Rogers have you thought about contacting some of the others that are involved in current fights with the AP.. it seems to me there may be some overlap and that some sort of mutual fight (I don't know if class-action is the appropriate term) would be in order.

While it would seem to be good news that AP is "rethinking" their policy regarding Fair Use, that may not be what's happening, judging from AP's June 16 2008 statement in the New York Times:

"We are not trying to sue bloggers," said Jim Kennedy, AP vice president and strategy director. "That would be the rough equivalent of suing grandma and the kids for stealing music."

If AP still sees "Fair Use" as theft, all that's being reconsidered is the news agency's perceived right to prosecute at this particular time -- not our right to excerpt the disputed material.
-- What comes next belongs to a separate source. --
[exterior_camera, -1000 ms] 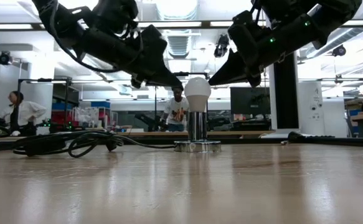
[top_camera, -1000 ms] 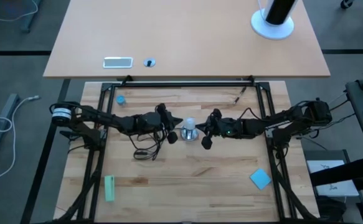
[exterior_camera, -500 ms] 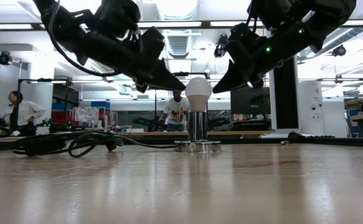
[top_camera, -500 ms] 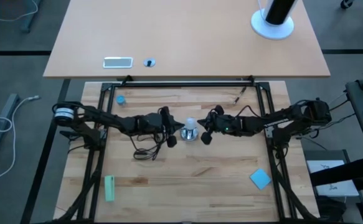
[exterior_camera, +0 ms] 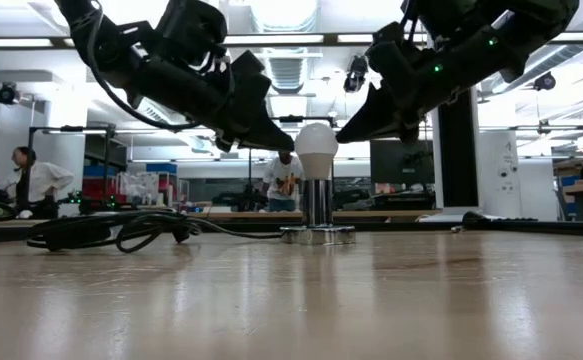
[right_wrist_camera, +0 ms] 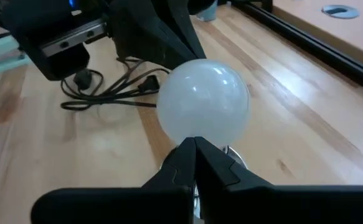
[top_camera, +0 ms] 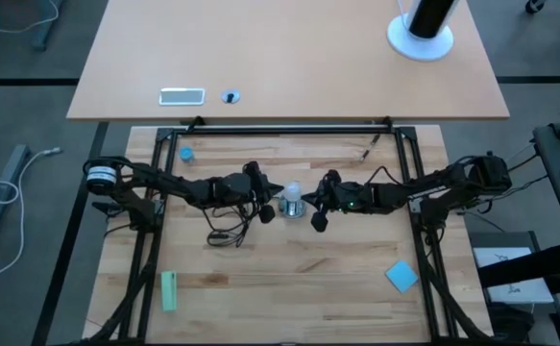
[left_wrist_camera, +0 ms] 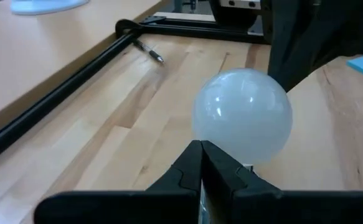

Given that mindset, AP prettying up its internal policies won't protect bloggers.

Without court clarification of Fair Use Rights, grass-roots media may ultimately be silenced by frivolous copyright infringement litigation -- or even the mere threat of it.

That's a threat against Democracy, in an age when the Internet remains the last viable medium for uncensored news.

this fair usage 'thing' is very ambiguous to me as the 'big sharks' can twist as and when it suits them.